Nothing in the listing should be dropped or altered when it is copied.

- Opening Delimiter -

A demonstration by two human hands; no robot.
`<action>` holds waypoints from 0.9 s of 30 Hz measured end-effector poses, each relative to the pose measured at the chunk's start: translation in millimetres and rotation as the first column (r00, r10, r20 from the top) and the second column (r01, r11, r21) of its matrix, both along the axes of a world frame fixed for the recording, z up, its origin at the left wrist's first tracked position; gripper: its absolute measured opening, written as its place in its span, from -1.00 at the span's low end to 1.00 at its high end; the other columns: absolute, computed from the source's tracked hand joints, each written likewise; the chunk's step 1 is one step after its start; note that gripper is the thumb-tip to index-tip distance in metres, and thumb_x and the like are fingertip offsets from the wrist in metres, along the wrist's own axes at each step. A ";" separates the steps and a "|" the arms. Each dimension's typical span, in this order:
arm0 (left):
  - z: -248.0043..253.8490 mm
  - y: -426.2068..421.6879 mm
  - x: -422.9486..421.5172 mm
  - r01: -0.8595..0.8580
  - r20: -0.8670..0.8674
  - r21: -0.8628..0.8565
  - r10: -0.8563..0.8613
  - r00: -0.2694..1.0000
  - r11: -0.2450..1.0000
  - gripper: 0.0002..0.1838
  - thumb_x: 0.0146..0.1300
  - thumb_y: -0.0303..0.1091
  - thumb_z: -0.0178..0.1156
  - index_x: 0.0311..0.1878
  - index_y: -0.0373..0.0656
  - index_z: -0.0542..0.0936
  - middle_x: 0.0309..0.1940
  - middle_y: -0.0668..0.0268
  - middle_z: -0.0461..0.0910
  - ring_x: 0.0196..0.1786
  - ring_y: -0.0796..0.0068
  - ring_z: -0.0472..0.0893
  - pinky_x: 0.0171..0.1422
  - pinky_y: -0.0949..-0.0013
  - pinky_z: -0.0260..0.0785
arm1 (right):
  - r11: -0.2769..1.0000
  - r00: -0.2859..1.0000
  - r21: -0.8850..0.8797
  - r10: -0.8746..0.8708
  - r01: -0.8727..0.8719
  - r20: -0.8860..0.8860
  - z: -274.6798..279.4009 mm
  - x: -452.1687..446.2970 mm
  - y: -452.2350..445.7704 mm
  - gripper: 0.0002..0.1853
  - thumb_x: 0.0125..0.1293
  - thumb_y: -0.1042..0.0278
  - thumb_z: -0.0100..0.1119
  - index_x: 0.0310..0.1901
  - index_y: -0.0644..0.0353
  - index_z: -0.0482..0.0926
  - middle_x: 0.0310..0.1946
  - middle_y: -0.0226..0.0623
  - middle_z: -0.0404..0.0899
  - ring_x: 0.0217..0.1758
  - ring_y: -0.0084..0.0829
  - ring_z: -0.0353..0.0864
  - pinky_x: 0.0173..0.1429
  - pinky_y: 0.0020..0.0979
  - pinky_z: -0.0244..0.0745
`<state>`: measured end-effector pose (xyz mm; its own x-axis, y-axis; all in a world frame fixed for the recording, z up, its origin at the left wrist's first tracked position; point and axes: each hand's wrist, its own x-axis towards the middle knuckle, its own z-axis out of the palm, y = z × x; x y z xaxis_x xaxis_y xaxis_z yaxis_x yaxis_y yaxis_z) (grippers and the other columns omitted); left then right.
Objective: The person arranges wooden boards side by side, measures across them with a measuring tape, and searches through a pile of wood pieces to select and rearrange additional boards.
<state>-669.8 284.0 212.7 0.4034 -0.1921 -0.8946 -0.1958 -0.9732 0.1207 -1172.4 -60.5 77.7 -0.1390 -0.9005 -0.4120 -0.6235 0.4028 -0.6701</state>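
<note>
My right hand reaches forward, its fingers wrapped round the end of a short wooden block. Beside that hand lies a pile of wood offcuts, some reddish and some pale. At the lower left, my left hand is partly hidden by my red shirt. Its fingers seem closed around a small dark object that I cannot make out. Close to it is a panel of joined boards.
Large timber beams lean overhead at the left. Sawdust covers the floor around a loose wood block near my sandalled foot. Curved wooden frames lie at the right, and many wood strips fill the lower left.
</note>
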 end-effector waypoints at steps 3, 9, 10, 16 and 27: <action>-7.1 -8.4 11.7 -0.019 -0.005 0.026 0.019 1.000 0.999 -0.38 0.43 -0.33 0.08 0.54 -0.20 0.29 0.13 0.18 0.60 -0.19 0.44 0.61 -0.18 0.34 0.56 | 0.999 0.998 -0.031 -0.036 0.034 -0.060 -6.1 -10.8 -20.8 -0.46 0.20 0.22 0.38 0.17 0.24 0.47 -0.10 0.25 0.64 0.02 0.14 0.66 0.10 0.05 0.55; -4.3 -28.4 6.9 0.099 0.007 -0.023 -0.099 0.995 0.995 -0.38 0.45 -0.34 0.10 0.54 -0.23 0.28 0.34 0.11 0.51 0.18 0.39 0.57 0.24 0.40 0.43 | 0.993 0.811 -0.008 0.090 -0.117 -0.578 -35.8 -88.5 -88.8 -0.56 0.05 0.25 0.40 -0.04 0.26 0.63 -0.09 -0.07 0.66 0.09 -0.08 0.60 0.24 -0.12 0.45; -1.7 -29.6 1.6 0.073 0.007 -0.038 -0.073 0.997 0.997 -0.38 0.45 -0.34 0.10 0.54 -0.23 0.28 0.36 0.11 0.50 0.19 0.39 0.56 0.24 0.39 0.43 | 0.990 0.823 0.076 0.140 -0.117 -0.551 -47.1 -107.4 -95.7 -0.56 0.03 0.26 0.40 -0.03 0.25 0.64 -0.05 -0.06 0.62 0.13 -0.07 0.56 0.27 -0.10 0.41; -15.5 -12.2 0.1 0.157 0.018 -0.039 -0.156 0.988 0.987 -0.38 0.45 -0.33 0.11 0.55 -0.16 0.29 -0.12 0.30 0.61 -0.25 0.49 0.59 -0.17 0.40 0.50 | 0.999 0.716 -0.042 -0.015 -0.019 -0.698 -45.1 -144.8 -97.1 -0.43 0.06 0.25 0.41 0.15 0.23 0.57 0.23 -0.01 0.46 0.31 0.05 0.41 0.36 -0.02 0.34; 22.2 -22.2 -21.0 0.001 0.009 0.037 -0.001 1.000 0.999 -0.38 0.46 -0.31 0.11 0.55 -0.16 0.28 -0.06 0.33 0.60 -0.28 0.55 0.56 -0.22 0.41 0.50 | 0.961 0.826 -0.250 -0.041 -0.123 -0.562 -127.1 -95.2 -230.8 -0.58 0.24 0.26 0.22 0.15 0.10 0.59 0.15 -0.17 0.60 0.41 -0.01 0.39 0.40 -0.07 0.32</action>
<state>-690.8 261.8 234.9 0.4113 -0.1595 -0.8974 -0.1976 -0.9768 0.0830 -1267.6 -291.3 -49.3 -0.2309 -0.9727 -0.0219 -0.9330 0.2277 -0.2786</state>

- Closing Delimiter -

§ **Written solution**:
A demonstration by two human hands; no robot.
`<action>` holds waypoints from 0.9 s of 30 Hz measured end-effector poses, each relative to the pose measured at the chunk's start: translation in millimetres and rotation as the first column (r00, r10, r20 from the top) and the second column (r01, r11, r21) of its matrix, both along the axes of a world frame fixed for the recording, z up, its origin at the left wrist's first tracked position; gripper: its absolute measured opening, written as its place in its span, from -1.00 at the span's low end to 1.00 at its high end; the other columns: absolute, computed from the source's tracked hand joints, each written likewise; the chunk's step 1 is one step after its start; note that gripper is the thumb-tip to index-tip distance in metres, and thumb_x and the like are fingertip offsets from the wrist in metres, along the wrist's own axes at each step. A ";" separates the steps and a "|" the arms. Each dimension's typical span, in this order:
arm0 (left):
  - z: -248.0043..253.8490 mm
  - y: -426.2068..421.6879 mm
  - x: -422.9486..421.5172 mm
  - r01: -0.8595..0.8580
  - r20: -0.8670..0.8674
  - r21: -0.8628..0.8565
  - r10: -0.8563..0.8613
  - r00: -0.2694..1.0000
  - r11: -0.2450..1.0000
  - gripper: 0.0002..0.1838
  - thumb_x: 0.0146..0.1300
  - thumb_y: -0.0303..0.1091
  - thumb_z: -0.0178..0.1156
  - index_x: 0.0311..0.1878
  - index_y: -0.0373..0.0656
  - index_z: -0.0542..0.0936
  - middle_x: 0.0309..0.1940
  - middle_y: -0.0668..0.0268
  - middle_z: -0.0461..0.0910
  - ring_x: 0.0196..0.1786
  - ring_y: -0.0796..0.0068
  - ring_z: -0.0472..0.0893
  - pinky_x: 0.0171..0.1422
  - pinky_y: -0.0949..-0.0013
  - pinky_z: -0.0260..0.0785
arm1 (right):
  - r11: -0.2769..1.0000
  - r00: -0.2859..1.0000
  - r21: -0.8850..0.8797
  - r10: -0.8746..0.8708
  - r01: -0.8727..0.8719
  - r20: -0.8860..0.8860
  - z: -274.6798..279.4009 mm
  - x: -452.1687..446.2970 mm
  - y: -452.2350..445.7704 mm
  - gripper: 0.0002..0.1853
  - thumb_x: 0.0125..0.1293
  - thumb_y: -0.1042..0.0278
  - thumb_z: -0.0100..0.1119
  - index_x: 0.0310..0.1901
  - index_y: -0.0644..0.0353
  - index_z: -0.0482..0.0926
  - middle_x: 0.0310..0.1946
  - middle_y: -0.0226..0.0623
  - middle_z: -0.0404..0.0899
  - ring_x: 0.0217..0.1758
  - ring_y: -0.0084..0.0829
  - ring_z: -0.0353..0.0864
  - pinky_x: 0.0173..0.1429
  - pinky_y: 0.0020..0.0979
  - pinky_z: -0.0244..0.0745
`<state>`: measured end-effector pose (xyz mm; its own x-axis, y-axis; all in a world frame fixed for the recording, z up, its origin at the left wrist's first tracked position; point and axes: each hand's wrist, its own x-axis towards the middle knuckle, its own z-axis out of the palm, y = z × x; x y z xaxis_x xaxis_y xaxis_z yaxis_x yaxis_y yaxis_z) (grippers and the other columns omitted); left then right.
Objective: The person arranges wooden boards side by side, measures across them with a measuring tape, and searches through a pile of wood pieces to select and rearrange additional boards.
<state>-669.8 284.0 212.7 0.4034 -0.1921 -0.8946 -0.1958 -0.9732 0.1207 -1172.4 -60.5 77.7 -0.1390 -0.9005 -0.4120 -0.6235 0.4028 -0.6701</state>
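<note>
My right hand reaches forward, its fingers wrapped round the end of a short wooden block. Beside that hand lies a pile of wood offcuts, some reddish and some pale. At the lower left, my left hand is partly hidden by my red shirt. Its fingers seem closed around a small dark object that I cannot make out. Close to it is a panel of joined boards.
Large timber beams lean overhead at the left. Sawdust covers the floor around a loose wood block near my sandalled foot. Curved wooden frames lie at the right, and many wood strips fill the lower left.
</note>
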 end-effector waypoints at steps 3, 9, 10, 16 and 27: <action>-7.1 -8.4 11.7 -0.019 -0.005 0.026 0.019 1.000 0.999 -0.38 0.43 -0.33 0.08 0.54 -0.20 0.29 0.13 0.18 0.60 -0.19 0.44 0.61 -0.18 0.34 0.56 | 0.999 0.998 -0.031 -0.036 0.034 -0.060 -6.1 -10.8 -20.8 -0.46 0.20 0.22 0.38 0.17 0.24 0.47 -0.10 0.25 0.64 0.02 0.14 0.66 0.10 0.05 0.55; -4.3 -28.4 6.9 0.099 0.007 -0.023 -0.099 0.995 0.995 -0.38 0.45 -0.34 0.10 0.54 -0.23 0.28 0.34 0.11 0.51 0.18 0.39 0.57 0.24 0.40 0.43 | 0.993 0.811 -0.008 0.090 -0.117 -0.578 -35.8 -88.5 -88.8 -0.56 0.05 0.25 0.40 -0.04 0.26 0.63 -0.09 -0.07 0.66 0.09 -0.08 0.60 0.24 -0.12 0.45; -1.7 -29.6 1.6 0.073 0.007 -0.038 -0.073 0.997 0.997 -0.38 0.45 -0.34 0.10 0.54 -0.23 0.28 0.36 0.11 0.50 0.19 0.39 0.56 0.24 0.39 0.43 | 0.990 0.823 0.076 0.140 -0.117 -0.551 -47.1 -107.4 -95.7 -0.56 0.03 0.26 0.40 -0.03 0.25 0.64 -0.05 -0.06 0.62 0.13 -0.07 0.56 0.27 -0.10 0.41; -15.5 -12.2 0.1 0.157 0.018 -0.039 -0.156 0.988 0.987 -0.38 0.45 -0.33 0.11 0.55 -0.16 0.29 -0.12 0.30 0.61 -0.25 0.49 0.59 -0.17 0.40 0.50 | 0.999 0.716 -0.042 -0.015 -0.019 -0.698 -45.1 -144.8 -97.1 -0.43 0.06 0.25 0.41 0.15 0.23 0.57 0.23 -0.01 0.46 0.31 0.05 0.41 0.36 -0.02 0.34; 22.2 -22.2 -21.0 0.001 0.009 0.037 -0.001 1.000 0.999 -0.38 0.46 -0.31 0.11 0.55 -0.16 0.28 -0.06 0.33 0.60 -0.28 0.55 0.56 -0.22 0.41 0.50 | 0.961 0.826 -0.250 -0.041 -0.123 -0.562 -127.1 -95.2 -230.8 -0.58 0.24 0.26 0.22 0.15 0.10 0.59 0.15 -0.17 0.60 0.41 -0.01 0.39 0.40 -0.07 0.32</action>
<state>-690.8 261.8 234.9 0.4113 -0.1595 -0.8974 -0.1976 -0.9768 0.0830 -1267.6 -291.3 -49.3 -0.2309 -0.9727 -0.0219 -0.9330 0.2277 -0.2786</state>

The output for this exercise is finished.